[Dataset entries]
———
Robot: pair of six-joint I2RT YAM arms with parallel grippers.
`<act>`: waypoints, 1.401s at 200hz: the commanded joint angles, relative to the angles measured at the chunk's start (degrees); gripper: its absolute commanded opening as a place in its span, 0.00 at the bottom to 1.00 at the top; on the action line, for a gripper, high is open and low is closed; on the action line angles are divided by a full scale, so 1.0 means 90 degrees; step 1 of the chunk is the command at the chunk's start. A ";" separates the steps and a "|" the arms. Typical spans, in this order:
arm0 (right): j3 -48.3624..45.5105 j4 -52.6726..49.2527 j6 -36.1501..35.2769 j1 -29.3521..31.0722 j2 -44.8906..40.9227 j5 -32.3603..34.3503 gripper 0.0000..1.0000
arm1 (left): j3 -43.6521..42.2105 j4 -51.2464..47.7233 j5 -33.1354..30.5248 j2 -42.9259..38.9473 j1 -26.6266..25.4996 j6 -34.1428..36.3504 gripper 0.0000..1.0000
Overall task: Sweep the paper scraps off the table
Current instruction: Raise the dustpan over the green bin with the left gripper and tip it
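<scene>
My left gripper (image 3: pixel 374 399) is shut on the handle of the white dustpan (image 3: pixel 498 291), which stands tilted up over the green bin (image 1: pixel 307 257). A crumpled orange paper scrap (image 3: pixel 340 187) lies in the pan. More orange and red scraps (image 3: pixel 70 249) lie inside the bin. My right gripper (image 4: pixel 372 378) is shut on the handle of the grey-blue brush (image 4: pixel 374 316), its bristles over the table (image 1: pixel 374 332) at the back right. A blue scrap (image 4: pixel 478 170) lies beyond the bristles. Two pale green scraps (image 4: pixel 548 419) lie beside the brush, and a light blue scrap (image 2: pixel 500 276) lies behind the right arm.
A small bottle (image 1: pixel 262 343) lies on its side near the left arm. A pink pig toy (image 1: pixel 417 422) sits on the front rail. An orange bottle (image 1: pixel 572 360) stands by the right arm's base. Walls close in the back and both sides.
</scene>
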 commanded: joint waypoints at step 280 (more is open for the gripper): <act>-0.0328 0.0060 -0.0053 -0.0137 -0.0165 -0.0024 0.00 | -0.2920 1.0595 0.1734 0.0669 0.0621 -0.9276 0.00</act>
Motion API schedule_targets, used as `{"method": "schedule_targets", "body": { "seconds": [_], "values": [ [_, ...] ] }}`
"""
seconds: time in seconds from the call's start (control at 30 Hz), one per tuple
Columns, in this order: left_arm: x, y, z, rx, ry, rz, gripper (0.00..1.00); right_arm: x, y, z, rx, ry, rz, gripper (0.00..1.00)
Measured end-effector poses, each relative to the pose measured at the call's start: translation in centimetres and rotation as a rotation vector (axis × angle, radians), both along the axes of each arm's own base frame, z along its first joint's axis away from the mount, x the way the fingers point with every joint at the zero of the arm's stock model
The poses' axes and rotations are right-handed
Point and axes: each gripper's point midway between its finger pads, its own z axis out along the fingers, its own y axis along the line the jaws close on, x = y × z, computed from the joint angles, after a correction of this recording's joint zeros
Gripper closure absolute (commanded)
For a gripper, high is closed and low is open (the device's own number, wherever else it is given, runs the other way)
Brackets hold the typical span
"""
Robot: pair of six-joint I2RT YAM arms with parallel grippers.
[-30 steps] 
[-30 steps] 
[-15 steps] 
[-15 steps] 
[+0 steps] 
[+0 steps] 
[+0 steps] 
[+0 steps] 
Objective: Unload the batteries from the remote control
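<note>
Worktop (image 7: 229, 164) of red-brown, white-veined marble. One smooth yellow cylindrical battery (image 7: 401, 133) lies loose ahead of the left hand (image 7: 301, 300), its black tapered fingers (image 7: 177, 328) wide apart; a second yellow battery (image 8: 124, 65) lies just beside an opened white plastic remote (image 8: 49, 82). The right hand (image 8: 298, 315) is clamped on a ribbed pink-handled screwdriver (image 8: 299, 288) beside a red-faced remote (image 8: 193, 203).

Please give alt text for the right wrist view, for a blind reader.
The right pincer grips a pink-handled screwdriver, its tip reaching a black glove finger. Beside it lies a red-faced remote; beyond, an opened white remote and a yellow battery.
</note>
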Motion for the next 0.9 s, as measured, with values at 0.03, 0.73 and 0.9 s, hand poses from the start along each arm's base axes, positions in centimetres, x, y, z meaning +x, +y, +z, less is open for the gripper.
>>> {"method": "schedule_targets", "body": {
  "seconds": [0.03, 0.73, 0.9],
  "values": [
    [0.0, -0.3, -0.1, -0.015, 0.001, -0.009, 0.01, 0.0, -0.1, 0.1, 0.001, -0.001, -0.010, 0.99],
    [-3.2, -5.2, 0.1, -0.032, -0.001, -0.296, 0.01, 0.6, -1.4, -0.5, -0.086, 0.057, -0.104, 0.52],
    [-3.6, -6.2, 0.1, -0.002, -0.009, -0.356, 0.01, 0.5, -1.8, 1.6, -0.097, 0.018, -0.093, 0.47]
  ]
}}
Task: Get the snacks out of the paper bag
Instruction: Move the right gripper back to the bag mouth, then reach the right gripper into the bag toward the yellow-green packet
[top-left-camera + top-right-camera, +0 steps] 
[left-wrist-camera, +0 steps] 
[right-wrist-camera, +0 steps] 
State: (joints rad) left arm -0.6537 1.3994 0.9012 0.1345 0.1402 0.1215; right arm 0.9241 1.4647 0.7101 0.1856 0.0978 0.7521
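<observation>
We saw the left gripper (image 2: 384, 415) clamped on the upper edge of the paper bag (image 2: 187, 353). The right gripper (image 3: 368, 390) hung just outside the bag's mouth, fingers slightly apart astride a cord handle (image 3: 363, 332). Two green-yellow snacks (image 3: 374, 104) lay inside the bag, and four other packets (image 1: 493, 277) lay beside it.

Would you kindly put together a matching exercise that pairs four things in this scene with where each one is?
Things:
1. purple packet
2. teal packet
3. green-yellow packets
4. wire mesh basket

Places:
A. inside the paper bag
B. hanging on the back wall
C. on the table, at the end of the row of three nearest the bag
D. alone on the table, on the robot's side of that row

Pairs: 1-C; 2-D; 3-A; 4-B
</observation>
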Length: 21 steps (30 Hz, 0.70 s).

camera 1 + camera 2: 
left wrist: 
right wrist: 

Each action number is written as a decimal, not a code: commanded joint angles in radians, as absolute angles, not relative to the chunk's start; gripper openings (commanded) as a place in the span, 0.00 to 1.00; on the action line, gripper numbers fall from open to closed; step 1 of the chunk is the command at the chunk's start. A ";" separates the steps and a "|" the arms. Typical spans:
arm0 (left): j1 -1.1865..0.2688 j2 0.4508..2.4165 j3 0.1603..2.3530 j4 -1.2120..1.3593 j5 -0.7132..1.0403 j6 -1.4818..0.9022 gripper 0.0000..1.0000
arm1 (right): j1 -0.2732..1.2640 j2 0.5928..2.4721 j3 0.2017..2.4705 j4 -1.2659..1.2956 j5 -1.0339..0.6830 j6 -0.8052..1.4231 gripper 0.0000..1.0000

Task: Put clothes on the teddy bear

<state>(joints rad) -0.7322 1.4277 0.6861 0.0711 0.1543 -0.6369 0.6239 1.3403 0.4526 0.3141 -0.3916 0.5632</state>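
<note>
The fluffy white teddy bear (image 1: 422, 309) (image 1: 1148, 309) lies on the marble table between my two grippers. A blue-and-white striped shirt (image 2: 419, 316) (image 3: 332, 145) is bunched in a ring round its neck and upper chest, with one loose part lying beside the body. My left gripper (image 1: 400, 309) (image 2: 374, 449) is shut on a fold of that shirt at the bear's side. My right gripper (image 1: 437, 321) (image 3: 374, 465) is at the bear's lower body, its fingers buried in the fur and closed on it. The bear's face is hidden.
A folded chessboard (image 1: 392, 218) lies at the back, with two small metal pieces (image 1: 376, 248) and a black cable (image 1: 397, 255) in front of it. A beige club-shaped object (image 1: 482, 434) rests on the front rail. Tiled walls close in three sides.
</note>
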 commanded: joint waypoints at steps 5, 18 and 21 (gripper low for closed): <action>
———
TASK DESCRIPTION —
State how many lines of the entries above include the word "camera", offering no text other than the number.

REPLY TO THE EXERCISE —
4